Setting Up GitHub Pages: Lessons from Configuring Aditi’s Documentation Site
Today I configured GitHub Pages for the Aditi project, and learned several valuable lessons about Jekyll, themes, and avoiding common pitfalls. Here’s what worked and what didn’t.
The Initial Confusion: Multiple Jekyll Configurations
After looking at the initial set of published pages, I decided to improve the look a bit. I wanted to reuse the theme I had chosen for asciidoc-dita-toolbox, so I asked claude to “borrow” from its configuration files.
My request created Jekyll configuration files in both the root directory and the /docs
subdirectory. This led to:
- Conflicting configurations
- Theme mismatches: Just the Docs (the old theme I like) vs Minima (the new default theme)

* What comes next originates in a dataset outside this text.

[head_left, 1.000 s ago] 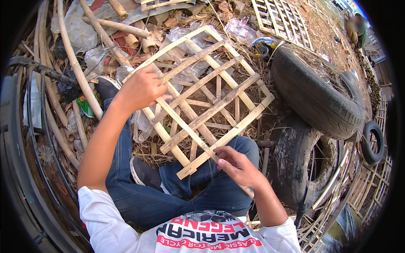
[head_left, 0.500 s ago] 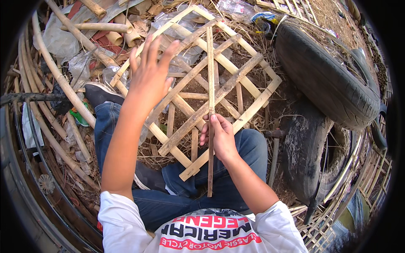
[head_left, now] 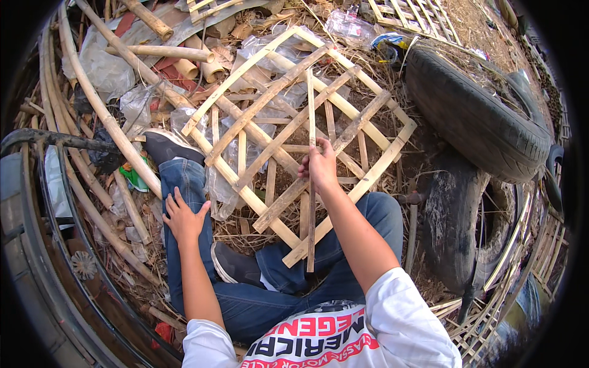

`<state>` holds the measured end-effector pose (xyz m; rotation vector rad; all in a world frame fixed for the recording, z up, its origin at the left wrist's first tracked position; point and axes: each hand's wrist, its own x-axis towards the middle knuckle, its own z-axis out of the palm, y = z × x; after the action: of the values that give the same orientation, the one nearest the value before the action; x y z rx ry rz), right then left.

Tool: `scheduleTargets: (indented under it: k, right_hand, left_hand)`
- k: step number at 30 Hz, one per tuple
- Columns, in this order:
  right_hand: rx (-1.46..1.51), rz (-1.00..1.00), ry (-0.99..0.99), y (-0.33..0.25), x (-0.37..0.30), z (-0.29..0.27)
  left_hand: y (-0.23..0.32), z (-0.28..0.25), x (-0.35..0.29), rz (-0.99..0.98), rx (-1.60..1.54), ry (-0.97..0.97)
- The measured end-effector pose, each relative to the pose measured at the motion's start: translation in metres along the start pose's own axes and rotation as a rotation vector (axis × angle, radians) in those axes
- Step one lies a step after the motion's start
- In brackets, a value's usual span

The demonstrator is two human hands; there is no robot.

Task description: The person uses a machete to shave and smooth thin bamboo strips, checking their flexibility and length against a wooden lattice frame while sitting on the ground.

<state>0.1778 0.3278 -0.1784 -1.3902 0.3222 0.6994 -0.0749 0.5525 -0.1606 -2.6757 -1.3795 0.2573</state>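
Note:
A woven lattice panel of flat bamboo strips (head_left: 280,157) rests in front of me, turned like a diamond, its near corner above my folded legs. My right hand (head_left: 320,167) is closed around a loose, narrow bamboo strip (head_left: 311,230). The strip runs lengthwise over the lattice, with its dark near end over my lap. My left hand (head_left: 184,219) lies on my jeans at the left shin, fingers spread, holding nothing. Whether the strip touches the lattice along its length I cannot tell.
Two worn tyres (head_left: 481,122) stand at the right. Long bamboo poles (head_left: 107,132) curve along the left beside a black metal frame (head_left: 67,140). Cut bamboo pieces (head_left: 161,54) and plastic scraps litter the far left. Another lattice (head_left: 414,21) lies at the far right.
My left hand has dropped from above the lattice's left side down onto my leg. My right hand has shifted farther away along the view, still holding the bamboo strip, whose far end sits lower.

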Motion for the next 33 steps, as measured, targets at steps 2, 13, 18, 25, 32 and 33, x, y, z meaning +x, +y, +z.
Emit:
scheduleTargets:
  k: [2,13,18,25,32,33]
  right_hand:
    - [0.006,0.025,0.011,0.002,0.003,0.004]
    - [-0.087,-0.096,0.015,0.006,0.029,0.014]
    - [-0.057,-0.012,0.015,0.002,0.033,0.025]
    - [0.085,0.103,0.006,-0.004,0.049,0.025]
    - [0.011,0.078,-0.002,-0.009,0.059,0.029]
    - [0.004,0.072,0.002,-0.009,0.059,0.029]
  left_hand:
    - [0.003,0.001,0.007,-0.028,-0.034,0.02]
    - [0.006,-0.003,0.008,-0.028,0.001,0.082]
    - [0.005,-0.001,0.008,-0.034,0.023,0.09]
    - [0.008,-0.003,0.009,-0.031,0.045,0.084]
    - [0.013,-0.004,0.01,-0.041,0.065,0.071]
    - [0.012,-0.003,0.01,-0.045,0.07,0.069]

- Uncertainty about which files GitHub Pages was actually using
Lesson learned: Pick one location and stick with it. Either use the root directory OR a subdirectory like /docs
, never both.
Choosing the Right Theme
I initially mixed two different themes:
- Minima: A simple blog-focused theme
- Just the Docs: A documentation-focused theme with powerful search and navigation
For a technical project like Aditi, Just the Docs proved to be the better choice because it offers:
- Built-in search functionality
- Hierarchical navigation
- Clean, professional documentation layout
- Better code syntax highlighting
The Correct Setup Process
Here’s the streamlined process that actually works:
1. Enable GitHub Pages in Repository Settings
Navigate to Settings → Pages and select your source branch and directory.
2. Create Your Jekyll Configuration
In your chosen directory (I used /docs
), create _config.yml
:
title: Your Project Name
description: Your project description
baseurl: "/your-repo-name"
url: "https://yourusername.github.io"
# Theme configuration
remote_theme: just-the-docs/just-the-docs@v0.8.2
plugins:
- jekyll-remote-theme
3. Create a Gemfile
This specifies your Ruby dependencies:
source 'https://rubygems.org'
gem "jekyll", "~> 4.3.0"
group :jekyll_plugins do
gem "jekyll-remote-theme"
gem "jekyll-seo-tag"
gem "jekyll-include-cache"
end
4. Update the GitHub Actions Workflow
If building from a subdirectory, modify .github/workflows/jekyll-gh-pages.yml
:
- name: Build with Jekyll
uses: actions/jekyll-build-pages@v1
with:
source: ./docs # Changed from ./
destination: ./_site
Common Pitfalls to Avoid
-
Don’t create duplicate workflows: GitHub automatically creates
jekyll-gh-pages.yml
when you enable Pages. Don’t create your own competing workflow. -
Watch your baseurl: It should match your repository name (e.g.,
/aditi
forgithub.io/aditi
). - Add Jekyll build artifacts to .gitignore:
_site/ .sass-cache/ .jekyll-cache/ .jekyll-metadata Gemfile.lock
- Choose GitHub’s automated workflow: Instead of manually configuring Ruby and Jekyll, use GitHub’s
actions/jekyll-build-pages
action.
Final Thoughts
Setting up GitHub Pages is straightforward once you understand the architecture. The key is consistency: one location, one theme, one workflow. With Just the Docs theme and proper configuration, you get a professional documentation site with minimal effort.
The Aditi project now has a clean, searchable documentation site that will grow alongside the codebase. Sometimes the best solutions come from simplifying and choosing the right tools for the job.